In Brasile c’è spazio per intraprendere e crescere. Non solo per chi c’è già, ben insediato. Ma per tutti coloro che sono in grado di fare industria e proporre servizi competitivi. Con grande serietà. I brasiliani sono affascinati dall’Italia e dal nostro stile di vita. «Se hai un prodotto alimentare di alta qualità per un mercato di nicchia, il Brasile è il posto giusto dove lanciarlo» interviene Axel Dieudonné. Un altro settore in cui c’è possibilità di intraprendere è quello delle macchine industriali, vista l’enorme crescita del settore manifatturiero. «Le nostre macchine sono molto più sofisticate dal punto di vista della progettazione e della produzione» aggiunge Calabrò. «Alcune imprese, grandi e piccole si stanno già organizzando, come l’occhialeria di Belluno, le imprese di confezionamento di Bologna e le macchine per la produzione di legno di Pesaro. Tantissimi anche gli imprenditori italiani che producono direttamente in Brasile, per ragioni di ordine fiscale: tasse del 25% per la produzione locale, dell’80% invece sulle importazioni, come per tutti i beni di consumo» dice Calabrò. Numerosi i supporti delle istituzioni di sostegno al business, le strutture commerciali dell’Ambasciata d’Italia, l’Ice, la Sace. Tuttavia fare impresa in Brasile non è così facile. Occorre un forte radicamento sul territorio e farsi conoscere. La burocrazia è molto complessa. «Ma un fatto è certo: in Brasile, l’Italia è di moda e l’Italia sta finalmente prendendo coscienza che in Brasile ci si può sentire a casa» conclude Calabrò.

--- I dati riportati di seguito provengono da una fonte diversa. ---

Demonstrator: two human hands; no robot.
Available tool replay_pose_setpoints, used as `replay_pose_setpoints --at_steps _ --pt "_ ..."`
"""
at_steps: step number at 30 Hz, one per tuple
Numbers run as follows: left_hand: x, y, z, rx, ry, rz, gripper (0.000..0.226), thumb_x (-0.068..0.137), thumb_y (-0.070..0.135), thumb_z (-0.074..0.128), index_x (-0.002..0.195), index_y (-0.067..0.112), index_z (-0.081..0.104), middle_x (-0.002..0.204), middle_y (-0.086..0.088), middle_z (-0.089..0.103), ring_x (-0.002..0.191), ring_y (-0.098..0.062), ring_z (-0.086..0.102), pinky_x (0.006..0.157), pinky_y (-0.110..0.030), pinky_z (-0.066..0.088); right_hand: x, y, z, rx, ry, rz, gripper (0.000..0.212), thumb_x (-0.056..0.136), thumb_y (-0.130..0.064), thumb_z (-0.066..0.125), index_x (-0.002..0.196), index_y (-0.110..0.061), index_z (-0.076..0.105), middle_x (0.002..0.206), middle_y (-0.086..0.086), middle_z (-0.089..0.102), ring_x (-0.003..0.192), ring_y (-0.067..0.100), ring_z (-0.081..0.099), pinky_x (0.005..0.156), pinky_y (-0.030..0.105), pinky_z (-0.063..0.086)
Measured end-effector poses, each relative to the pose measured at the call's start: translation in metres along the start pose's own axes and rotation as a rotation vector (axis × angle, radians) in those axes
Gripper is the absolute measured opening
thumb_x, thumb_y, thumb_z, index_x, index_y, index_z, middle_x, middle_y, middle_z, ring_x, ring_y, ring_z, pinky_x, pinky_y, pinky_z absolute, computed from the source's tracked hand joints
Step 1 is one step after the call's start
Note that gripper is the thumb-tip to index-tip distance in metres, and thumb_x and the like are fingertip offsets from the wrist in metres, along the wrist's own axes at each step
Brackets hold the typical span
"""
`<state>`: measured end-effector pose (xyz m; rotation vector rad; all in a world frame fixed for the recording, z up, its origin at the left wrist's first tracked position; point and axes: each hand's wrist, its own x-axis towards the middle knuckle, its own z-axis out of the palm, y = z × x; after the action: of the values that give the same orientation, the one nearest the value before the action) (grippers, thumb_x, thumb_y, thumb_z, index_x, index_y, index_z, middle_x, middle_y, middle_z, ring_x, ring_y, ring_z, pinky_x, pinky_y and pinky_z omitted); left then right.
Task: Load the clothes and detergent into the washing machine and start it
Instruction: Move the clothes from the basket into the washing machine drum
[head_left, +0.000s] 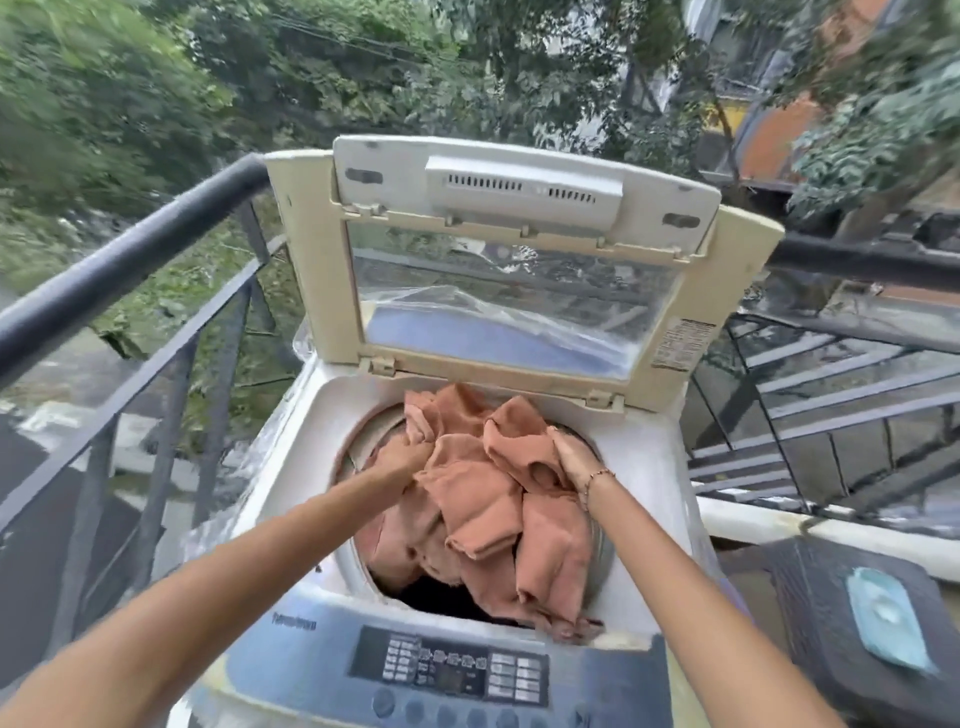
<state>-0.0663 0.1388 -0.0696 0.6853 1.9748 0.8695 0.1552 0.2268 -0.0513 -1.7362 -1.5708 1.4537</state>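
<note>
A white top-loading washing machine (649, 467) stands in front of me with its lid (311, 249) raised upright. A large salmon-orange cloth (483, 499) fills the drum opening and hangs over its front rim. My left hand (408, 457) is closed on a fold of the cloth at the drum's left side. My right hand (574, 457), with a thin bracelet at the wrist, grips the cloth at the right side. The blue control panel (452, 670) with buttons lies at the near edge. No detergent is visible.
A dark metal railing (130, 249) runs along the left and behind the machine, with trees beyond. A black crate-like object (810, 623) with a pale blue pouch (885, 623) on top sits at the right. Metal stairs (831, 389) descend on the right.
</note>
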Motion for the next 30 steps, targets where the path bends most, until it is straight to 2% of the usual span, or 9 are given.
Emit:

9 visioni Made in Brazil invaderanno il mondo

 

  1. Ricerca di un’armonia con la natura. In Brasile la natura diventa fonte di ispirazione di progetti estetici, come il caso del ristorante Kaa a San Paolo (www.kaarestaurante.com.br), un’oasi all’interno della città. È un locale di 800 mq, stretto e lungo, con un tetto trasparente che accoglie i clienti con la presenza dell’acqua e una parete verde composta da 7mila piante.
  2. Recupero della cultura locale. I fratelli Fernando e Humberto Campana (www.campanas.com.br), oggi riconosciuti a livello internazionale, hanno cominciato la loro carriera di designer nel 1983, lavorando i materiali più poveri perché non avevano soldi per comprare quelli più costosi. In seguito la loro è diventata una scelta ambientalista. Hanno recuperato e nobilitato l’artigianalità delle comunità più povere creando un ponte con l’industria del design.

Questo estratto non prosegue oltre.